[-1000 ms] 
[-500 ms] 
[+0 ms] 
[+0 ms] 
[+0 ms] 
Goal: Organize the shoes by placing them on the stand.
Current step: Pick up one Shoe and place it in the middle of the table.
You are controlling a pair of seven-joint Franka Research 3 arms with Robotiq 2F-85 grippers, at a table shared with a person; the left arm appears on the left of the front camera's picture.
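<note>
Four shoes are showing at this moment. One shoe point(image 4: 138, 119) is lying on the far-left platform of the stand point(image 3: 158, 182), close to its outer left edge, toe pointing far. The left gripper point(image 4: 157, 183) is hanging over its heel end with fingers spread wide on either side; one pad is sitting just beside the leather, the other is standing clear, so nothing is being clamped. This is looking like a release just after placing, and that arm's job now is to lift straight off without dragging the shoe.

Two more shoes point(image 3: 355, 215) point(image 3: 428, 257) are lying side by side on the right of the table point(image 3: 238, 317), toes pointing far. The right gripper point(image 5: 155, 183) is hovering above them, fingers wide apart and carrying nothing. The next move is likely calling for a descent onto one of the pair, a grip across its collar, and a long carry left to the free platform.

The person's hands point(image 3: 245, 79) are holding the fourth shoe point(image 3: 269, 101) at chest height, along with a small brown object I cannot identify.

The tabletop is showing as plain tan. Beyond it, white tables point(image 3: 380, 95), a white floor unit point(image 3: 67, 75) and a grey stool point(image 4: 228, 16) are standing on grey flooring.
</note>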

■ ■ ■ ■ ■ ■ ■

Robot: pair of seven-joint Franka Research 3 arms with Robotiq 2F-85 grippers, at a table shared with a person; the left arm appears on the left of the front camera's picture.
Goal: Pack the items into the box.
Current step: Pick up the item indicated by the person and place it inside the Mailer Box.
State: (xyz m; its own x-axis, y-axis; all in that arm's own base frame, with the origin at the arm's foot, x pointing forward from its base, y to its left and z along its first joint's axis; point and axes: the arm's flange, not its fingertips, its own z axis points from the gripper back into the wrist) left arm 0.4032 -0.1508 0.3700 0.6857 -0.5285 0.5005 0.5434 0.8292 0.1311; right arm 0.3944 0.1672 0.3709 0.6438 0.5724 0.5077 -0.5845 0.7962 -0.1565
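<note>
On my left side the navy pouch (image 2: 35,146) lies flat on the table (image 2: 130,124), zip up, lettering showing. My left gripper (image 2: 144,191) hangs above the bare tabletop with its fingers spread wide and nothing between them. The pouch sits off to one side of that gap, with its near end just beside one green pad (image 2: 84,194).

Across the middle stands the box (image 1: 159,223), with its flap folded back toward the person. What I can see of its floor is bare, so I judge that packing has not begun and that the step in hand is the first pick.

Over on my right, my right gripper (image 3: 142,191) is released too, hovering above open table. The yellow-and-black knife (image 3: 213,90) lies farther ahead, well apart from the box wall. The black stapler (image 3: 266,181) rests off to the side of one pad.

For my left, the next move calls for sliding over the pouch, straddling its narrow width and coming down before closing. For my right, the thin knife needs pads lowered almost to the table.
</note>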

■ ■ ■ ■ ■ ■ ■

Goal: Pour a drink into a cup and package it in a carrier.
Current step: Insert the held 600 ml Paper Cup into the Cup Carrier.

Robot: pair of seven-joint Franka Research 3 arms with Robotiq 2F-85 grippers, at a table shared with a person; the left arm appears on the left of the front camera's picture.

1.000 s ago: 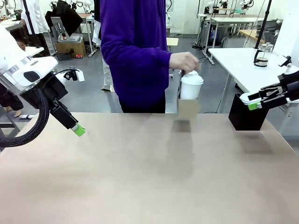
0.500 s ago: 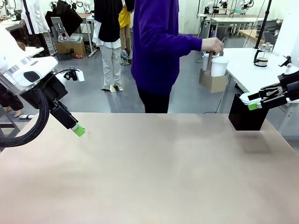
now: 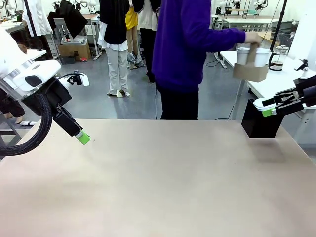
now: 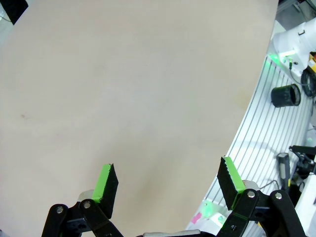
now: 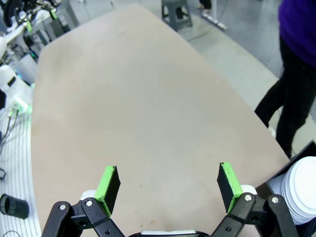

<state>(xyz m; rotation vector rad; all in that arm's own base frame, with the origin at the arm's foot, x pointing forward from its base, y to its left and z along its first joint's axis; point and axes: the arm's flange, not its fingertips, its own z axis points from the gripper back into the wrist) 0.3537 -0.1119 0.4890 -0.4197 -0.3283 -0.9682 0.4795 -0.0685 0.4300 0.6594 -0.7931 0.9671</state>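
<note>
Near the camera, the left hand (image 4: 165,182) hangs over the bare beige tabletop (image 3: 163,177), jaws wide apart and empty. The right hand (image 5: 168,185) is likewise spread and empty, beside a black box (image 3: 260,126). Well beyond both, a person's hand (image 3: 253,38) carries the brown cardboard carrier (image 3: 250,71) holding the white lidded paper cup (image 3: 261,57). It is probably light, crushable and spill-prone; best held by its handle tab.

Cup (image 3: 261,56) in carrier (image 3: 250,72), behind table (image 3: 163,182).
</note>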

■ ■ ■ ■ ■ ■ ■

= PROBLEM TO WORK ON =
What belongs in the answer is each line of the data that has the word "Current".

= EXPECTED OUTPUT =
Current step: Pick up one Shoe and place it in the middle of the table.
Current step: Pick up the item indicated by the person and place it inside the Mailer Box.
Current step: Insert the held 600 ml Paper Cup into the Cup Carrier.

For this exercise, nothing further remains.